"Real, meaningful progress remains elusive, and recent signals indicate backsliding in key areas. For instance, India just released its long-awaited National Intellectual Property Rights Policy, which falls far short of industry expectations."
Strong words. But it's a sampling of the kind of reservations some of the leading industry bodies, business groups and trade bodies in the US have about India. The text above is part of a letter that some 17 industry and business-related entities in the US have written to US President Barack Obama ahead of Prime Minister Narendra Modi's visit to the United States, starting June 6th. They urged the US president "to use this visit to engage with the Prime Minister to advance both discussions and concrete action to produce a stronger and more-promising U.S.-India commercial relationship".
Without mincing words, the letter says: "Prime Minister Modi finishes the second year of his leadership, however, we are concerned that the high hopes and positive rhetoric that accompanied the beginning of his tenure have yet to be translated into concrete measures to improve the business environment for U.S. workers and companies operating in and exporting to India." The letter has been written on behalf of leading bodies like Association of Equipment Manufacturers; American Foundry Society (AFS); Biotechnology Innovation Organization (BIO); Motion Picture Association of America (MPAA); National Association of Manufacturers (NAM); and the Pharmaceutical Research and Manufacturers of America (PhRMA) among others.
So, what are the big concerns and what is it that the US pharma industry in particular, would like India to do? One issue is unhappiness with India's new IPR policy, which they want Obama to take up with Modi so that India makes changes in the policy. Very broadly, to the US industry "concrete measures", as conversations on the subject of Indian IPR have revealed over the years, translates to measures like scrapping of the section 3(D) of the Indian Patent Act and clarifying that compulsory licensing will not be used for affordability argument, which, going by the Indian stand so far, are non-negotiable. In fact, the new IPR policy, which was out after nearly one year of deliberations, does not make changes on this.

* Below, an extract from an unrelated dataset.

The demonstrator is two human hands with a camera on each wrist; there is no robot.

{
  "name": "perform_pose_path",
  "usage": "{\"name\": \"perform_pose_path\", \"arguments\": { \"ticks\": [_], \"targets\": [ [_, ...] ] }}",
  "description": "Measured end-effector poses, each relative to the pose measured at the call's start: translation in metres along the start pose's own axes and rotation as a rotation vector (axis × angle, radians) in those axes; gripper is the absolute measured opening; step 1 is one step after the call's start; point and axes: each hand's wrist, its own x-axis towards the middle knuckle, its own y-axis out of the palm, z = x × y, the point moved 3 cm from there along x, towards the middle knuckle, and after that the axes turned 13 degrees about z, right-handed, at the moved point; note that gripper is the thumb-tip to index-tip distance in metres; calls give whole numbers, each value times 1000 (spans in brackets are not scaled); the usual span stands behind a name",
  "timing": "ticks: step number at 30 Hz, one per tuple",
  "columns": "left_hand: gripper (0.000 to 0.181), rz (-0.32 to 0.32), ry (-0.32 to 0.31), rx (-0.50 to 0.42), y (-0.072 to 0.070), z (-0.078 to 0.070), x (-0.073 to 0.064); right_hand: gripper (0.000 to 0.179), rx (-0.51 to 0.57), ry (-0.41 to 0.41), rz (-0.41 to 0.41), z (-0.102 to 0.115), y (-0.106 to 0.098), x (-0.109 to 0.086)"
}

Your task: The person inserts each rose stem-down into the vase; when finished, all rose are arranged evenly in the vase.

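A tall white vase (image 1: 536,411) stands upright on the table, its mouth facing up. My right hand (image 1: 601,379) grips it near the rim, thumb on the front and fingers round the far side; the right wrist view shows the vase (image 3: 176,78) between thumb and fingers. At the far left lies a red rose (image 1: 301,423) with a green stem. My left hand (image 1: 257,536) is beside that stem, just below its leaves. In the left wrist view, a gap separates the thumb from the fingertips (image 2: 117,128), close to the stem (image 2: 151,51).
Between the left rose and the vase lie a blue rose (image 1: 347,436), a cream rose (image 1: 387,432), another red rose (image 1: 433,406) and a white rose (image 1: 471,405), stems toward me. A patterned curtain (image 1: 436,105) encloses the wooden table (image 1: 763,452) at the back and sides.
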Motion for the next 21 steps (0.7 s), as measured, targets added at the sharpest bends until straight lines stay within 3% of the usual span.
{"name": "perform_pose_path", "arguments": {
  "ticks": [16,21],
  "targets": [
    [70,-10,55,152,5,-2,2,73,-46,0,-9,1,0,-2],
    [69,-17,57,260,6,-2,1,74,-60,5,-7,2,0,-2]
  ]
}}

For many in the US industry, over the years, the key pain points have been the section 3(d) and Section 84 of the Indian Patents Act, and absence of a period of exclusive marketing rights when a new drug gets regulatory approval. Under Section 3(d), new forms of existing medicines cannot be patented unless they improve therapeutic efficacy. It was under this provision that India rejected a patent for Glivec. Section 84 allows issuing a compulsory licence to meet the reasonable requirements of the public at a reasonably affordable price. A compulsory licence can also be granted under Section 92 of the Act in case of a national emergency. Natco Pharma got a compulsory licence, the first ever in India, for generic Nexavar under Section 84. Many multinational companies feel Section 84 narrows the criteria for patentability and undermines incentives for innovation.
India has maintained that Section 84 aims to ensure that a larger section of its 1.2 billion population gets affordable health care.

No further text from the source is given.